▶ ASSIGNMENT: Your job is to return every line in the data holding the string "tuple".

▶ EXERCISE MATERIALS:
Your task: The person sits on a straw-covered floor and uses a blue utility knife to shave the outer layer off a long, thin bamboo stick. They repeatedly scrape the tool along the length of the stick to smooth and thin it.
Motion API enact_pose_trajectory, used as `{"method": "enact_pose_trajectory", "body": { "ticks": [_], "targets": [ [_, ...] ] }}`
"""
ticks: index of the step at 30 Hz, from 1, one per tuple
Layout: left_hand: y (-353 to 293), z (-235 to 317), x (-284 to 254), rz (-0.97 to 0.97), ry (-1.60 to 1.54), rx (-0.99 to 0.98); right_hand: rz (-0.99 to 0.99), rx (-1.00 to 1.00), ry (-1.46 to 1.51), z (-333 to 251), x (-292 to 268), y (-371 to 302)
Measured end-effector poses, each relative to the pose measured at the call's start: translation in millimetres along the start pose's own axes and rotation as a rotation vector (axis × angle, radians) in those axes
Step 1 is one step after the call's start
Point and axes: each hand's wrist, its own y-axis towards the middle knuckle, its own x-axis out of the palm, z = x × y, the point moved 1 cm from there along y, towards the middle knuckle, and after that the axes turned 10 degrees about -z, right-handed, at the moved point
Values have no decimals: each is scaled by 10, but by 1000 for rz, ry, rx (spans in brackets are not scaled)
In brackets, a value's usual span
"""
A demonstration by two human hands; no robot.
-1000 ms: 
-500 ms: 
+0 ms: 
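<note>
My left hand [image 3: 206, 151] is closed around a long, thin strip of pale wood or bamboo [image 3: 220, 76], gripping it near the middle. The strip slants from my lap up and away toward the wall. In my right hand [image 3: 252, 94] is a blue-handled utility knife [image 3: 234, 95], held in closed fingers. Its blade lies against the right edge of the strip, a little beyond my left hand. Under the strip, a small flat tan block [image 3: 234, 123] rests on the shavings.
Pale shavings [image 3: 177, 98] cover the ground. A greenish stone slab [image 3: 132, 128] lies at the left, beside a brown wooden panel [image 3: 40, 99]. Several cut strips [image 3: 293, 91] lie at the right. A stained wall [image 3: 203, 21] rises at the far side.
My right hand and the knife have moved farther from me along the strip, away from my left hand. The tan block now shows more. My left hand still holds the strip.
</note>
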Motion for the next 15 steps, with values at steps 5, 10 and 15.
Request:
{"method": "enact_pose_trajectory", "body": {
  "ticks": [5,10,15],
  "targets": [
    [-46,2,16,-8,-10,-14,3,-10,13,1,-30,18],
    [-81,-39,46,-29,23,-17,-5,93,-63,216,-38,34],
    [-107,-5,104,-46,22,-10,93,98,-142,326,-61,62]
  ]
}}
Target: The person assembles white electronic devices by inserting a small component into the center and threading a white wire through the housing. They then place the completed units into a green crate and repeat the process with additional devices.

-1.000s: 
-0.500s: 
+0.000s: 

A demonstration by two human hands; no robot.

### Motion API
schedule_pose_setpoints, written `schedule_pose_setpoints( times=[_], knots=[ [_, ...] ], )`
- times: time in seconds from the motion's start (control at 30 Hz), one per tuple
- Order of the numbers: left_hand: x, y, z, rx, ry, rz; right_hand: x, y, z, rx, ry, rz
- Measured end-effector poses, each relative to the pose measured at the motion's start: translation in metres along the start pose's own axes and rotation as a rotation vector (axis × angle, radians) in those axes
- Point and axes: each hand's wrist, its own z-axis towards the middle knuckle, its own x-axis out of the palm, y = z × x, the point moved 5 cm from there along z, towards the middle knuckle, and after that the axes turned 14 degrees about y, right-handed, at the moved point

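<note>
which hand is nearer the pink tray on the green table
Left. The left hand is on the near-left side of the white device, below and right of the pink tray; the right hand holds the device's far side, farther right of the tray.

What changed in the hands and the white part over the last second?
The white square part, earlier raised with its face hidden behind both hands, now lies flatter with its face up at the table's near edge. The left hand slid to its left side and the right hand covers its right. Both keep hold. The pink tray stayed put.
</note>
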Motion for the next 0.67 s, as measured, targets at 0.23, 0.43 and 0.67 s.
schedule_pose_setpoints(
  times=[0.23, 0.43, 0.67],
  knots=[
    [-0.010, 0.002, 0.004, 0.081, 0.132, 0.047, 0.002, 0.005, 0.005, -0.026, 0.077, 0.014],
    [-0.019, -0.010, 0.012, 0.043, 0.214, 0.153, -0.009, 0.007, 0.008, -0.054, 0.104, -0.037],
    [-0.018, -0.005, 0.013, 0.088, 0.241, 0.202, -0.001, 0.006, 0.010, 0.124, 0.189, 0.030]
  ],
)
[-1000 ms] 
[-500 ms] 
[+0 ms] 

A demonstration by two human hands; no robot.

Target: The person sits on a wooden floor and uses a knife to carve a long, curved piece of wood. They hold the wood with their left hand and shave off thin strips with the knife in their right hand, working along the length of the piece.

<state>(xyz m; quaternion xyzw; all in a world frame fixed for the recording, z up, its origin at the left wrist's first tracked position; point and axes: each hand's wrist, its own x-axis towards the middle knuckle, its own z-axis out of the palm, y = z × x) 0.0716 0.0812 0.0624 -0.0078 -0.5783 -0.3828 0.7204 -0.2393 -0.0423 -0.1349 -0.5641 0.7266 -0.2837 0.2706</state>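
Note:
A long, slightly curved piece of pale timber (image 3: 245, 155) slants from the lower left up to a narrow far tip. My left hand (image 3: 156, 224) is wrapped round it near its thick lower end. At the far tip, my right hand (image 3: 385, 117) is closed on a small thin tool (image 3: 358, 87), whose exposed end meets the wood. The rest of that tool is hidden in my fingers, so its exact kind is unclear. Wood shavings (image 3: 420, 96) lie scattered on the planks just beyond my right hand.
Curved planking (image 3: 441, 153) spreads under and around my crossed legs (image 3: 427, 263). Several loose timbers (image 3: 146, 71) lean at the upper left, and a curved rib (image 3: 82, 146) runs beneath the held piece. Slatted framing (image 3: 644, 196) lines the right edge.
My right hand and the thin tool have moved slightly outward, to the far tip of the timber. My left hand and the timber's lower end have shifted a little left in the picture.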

▶ ANSWER AREA:
ticks: index of the step at 30 Hz, from 1, one per tuple
- times: time in seconds from the motion's start (control at 30 Hz), one per tuple

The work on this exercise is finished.